Last Friday, Zhong pleaded guilty of the theft and admitted to conducting a wire fraud. As per the report, DoJ seized a total of 50,676 Bitcoins that Zhong stole from the darkness marketplace Silk Road. The total value of these Bitcoins has, however, reduced to $1.1 billion due to the strong price correction this year.
This is the second-largest crypto seizure by the Department of Justice, the largest being the seizure of 70,000 Bitcoins earlier this year in February in relation to the hack at crypto exchange Bitfinex.
For years before the ban, Silk Road functioned as a darkness marketplace that would allow he transaction of drugs and other illicit products purchased against cryptocurrencies. Zhong used a wide range of fake account to trick Silk Roads payments processor into giving him the Bitcoins.
The U.S. DoJ traced Zhong’s Bitcoins belonging to an address in in Georgia.
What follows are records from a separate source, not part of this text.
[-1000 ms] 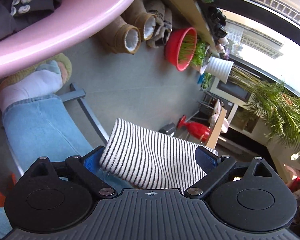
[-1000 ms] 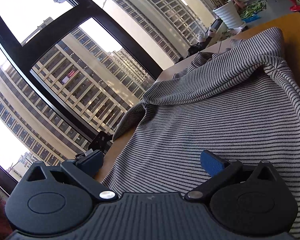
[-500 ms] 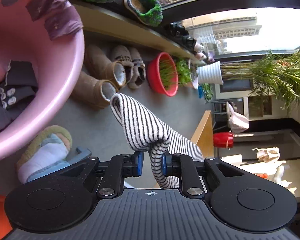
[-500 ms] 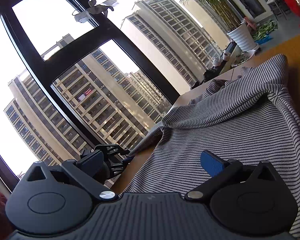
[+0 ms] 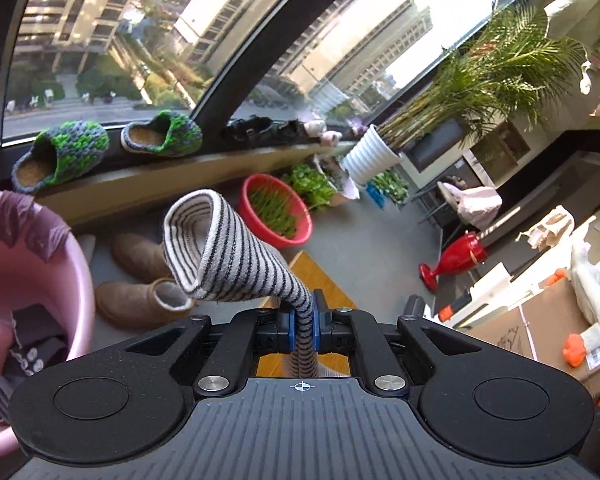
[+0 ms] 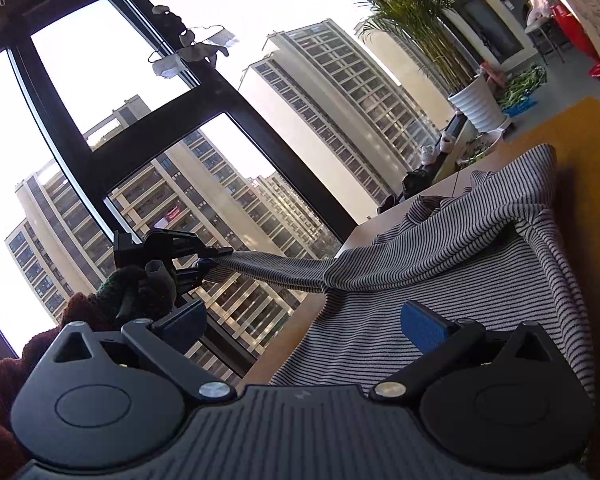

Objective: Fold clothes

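A pink basin (image 5: 76, 280) sits on the grey floor (image 5: 364, 236) at left, brown boots (image 5: 140, 304) beside it, knitted slippers (image 5: 60, 152) on the window ledge above. The left claw (image 5: 303, 330) pinches the striped sleeve (image 5: 236, 256) of the striped top (image 6: 440, 272), which lies at the near corner of the yellow table (image 6: 580, 132). The right claw (image 6: 304, 320) gapes wide over it, holding nothing.

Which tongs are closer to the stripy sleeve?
Left. The left tongs are pinched right on the sleeve, holding it up. The right tongs are open over the shirt's body, away from the sleeve.
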Motion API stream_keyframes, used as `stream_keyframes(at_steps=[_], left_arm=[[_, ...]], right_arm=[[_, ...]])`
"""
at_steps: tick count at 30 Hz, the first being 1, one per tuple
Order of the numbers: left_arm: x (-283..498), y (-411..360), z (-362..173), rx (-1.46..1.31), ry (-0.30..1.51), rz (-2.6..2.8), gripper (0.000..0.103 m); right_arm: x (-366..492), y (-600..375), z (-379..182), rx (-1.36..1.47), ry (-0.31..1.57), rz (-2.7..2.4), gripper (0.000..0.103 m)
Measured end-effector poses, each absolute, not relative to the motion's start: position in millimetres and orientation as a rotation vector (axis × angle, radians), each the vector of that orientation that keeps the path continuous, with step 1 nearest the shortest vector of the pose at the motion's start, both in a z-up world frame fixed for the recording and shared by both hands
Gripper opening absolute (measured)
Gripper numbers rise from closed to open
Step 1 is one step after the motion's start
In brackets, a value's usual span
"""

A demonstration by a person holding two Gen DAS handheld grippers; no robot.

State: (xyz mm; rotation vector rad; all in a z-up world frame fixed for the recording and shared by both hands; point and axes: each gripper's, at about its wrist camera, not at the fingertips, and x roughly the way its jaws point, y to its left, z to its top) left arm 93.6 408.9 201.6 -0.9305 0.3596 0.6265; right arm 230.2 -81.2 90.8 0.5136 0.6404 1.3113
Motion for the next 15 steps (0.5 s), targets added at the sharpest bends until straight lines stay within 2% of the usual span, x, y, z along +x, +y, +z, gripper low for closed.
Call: stream_keyframes(at_steps=[10, 15], left_arm=[[159.6, 319.1, 285.9, -0.674, 0.370, 0.439, 0.008], [184.1, 262.9, 303.5, -0.561, 0.398, 0.314, 0.008]], right_arm=[[229.2, -96.9, 96.2, 0.569, 0.586, 1.331, 0.103], [224.7, -97.4, 97.1, 0.559, 0.579, 1.341, 0.103]])
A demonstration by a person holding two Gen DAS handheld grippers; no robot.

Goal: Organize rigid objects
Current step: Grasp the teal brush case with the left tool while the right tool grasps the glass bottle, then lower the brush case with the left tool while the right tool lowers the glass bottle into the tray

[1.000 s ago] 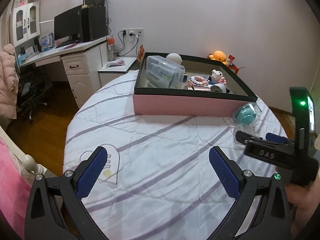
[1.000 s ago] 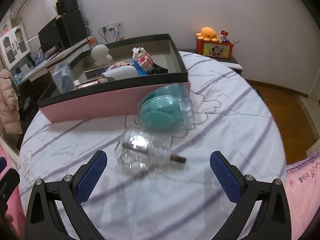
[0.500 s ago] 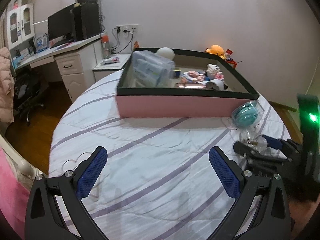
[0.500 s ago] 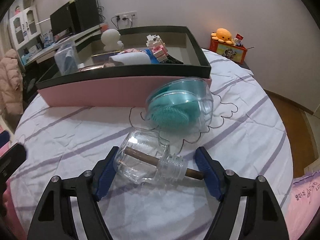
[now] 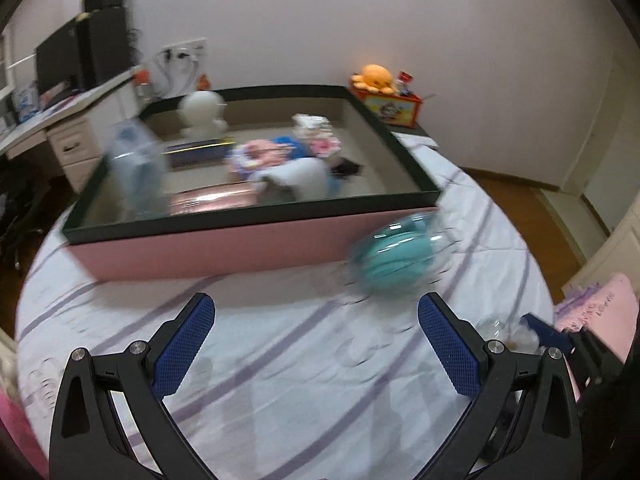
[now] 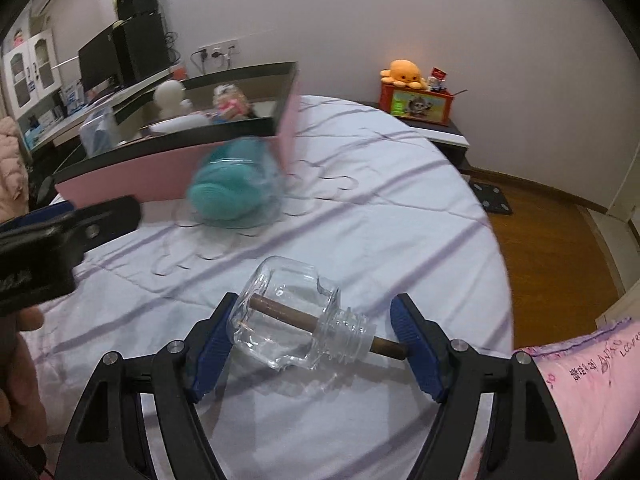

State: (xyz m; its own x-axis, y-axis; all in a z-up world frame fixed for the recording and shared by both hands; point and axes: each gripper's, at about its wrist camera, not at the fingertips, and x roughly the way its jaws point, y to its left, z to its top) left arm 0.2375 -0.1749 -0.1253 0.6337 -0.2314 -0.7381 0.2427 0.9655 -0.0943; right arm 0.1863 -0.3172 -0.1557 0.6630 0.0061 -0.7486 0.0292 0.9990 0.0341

They found a bulk of the bitcoin in private keys in an underground safe and "on a single-board computer that was submerged under blankets in a popcorn tin stored in a bathroom closet”. Apart from Bitcoins, they also recovered $600,000 in cash and bars of other precious metals.
In an official statement, U.S. Attorney Damian Williams said: “James Zhong committed wire fraud over a decade ago when he stole approximately 50,000 Bitcoin from Silk Road. For almost ten years, the whereabouts of this massive chunk of missing Bitcoin had ballooned into an over $3.3 billion mystery. Thanks to state-of-the-art cryptocurrency tracing and good old-fashioned police work, law enforcement located and recovered this impressive cache of crime proceeds. This case shows that we won’t stop following the money, no matter how expertly hidden, even to a circuit board in the bottom of a popcorn tin.”
The report explains how Zhong funded fraud accounts with a few Bitcoins and then quickly executed a series of withdrawals. The DoJ said that through his tricks Zhong was able to withdraw many more times then what he deposited into the Sil Road wallets.
Furthermore, the report also explains that Zhong received a massive chunk of Bitcoin Cash (BCH) during the Bitcoin hardfork in August 2017. He then exchanged all these Bitcoin Cash tokens through an overseas exchange and also received 3,500 additional Bitcoins.
Amid pleading guilty to a wire fraud, Zhong is liable for a sentence to the maximum of 20 years.